Mosaic plots are convenient to show whether two categorical variables are dependent. In EDA, we are primarily interested in whether the response (binary in this case) is independent of categorical variables. Those categorical variables that are independent of the response variable should be excluded in any of the subsequent models and algorithms.

par(mfrow = c(2,2))
mosaicplot(grp.glucose ~ diabetes, data=PimaDiabetes,col=c("Blue","Red"), main="glucose vs diabetes")
mosaicplot(grp.diastolic ~ diabetes, data=PimaDiabetes,col=c("Blue","Red"), main="diastolic vs diabetes")
mosaicplot(grp.age ~ diabetes, data=PimaDiabetes,col=c("Blue","Red"), main="age vs diabetes")
mosaicplot(grp.pregnant ~ diabetes, data=PimaDiabetes,col=c("Blue","Red"), main="pregnant vs diabetes")

The top two mosaic plots demonstrate the positive association between glucose levels and diastolic readings. The bottom two mosaic plots also show that diabetes is not independent of age and pregnant times because the proportion of diabetes cases in individual categories is not identical.

5.3 Concluding Remarks

We begin with records that may have missing values and end up with an engineered record to be fed into models and algorithms!
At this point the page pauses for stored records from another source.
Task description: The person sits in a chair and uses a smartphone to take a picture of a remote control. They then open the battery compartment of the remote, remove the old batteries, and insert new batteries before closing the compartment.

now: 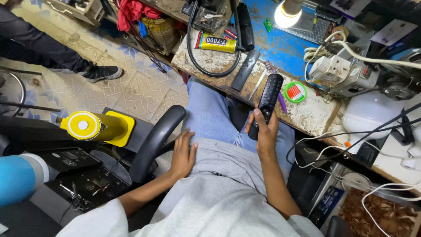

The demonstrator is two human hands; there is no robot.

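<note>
Holding the remote (267,102) upright in your right hand (264,131), just off the surface (307,115) edge, your grip looks loose; it could slip. Your left hand (183,154) rests open beside it.

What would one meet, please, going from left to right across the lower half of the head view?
Blue cylinder → yellow cylinder → black chair armrest → left hand resting on the thigh → right hand holding the black remote → white cables.
</note>
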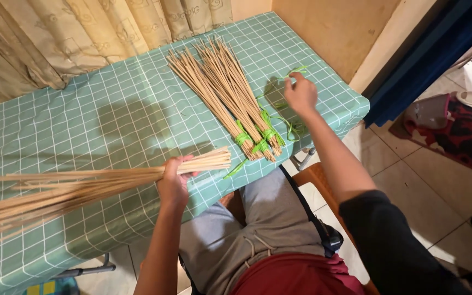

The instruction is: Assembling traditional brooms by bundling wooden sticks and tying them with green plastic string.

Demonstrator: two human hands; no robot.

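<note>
- Left hand (173,183): fingers wrapped around a loose stick bundle (72,188), left of the tied bundles (225,95).
- Right hand (300,94): fingers pinching a green strip (297,70), right of those tied bundles, above the counter (83,120).

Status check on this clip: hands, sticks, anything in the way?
Left hand gripping loose stick bundle. Right hand pinching green strip. Tied bundles on table. Nothing between.

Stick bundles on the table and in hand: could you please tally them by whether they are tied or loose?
Tied bundles with green strips, lying on the checked tablecloth: 3
Loose bundle gripped in the left hand: 1
Total: 4
The right hand is pinching a loose green strip.
</note>
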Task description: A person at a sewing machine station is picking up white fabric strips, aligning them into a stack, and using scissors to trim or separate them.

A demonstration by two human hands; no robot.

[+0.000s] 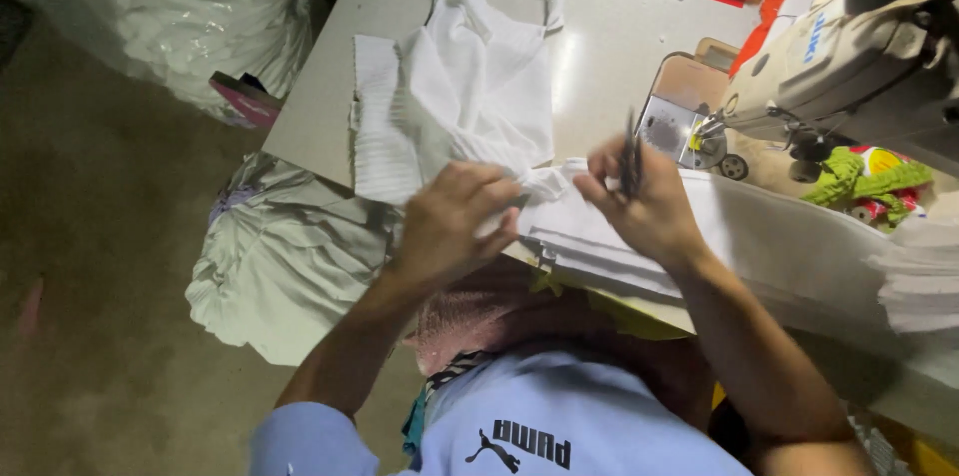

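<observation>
Head-worn view, close, steeply down over table [330,96]

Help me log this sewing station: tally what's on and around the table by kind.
Hands at work: 2, left hand and right hand
Snips in the right hand: 1, snips
Sewing machine: 1, sewing machine
White garment being handled: 1, white garment
Bagged bundles beside the table: 2, clear bag and cloth bundle
Total: 7
</observation>
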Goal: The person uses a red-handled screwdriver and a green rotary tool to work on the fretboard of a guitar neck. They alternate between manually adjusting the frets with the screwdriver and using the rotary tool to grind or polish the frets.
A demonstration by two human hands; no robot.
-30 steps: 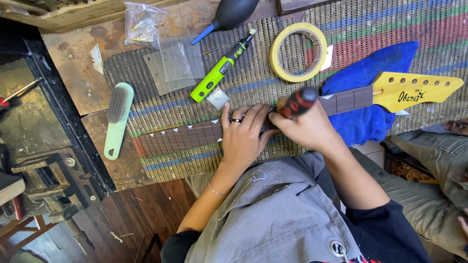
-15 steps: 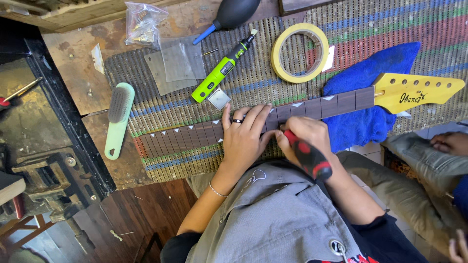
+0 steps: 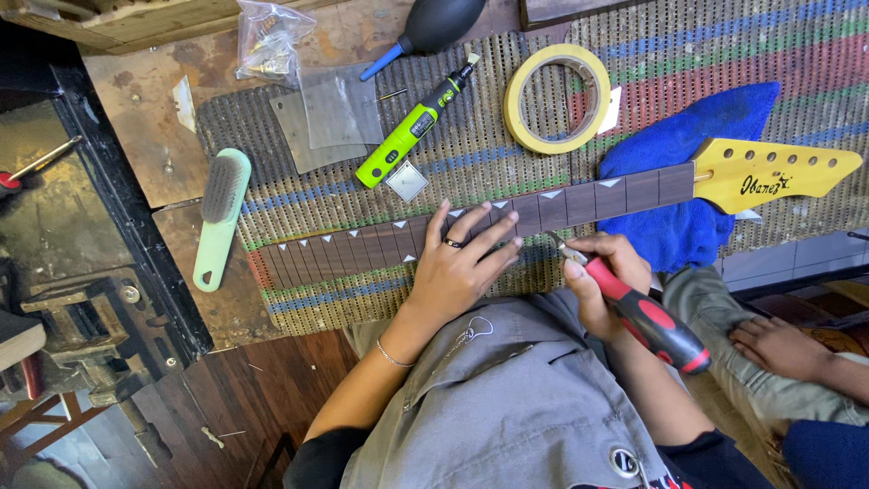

However, if the incoming record has a missing value in mass, the resulting engineered record cannot be fed to the candidate models and algorithms since it has a missing value (most programs will automatically delete this record), hence, there will be no predicted value for the response!

Therefore, we need a replacement imputation before any model-based imputation. This is practically important since it will prevent the potential failure of the dynamic prediction system!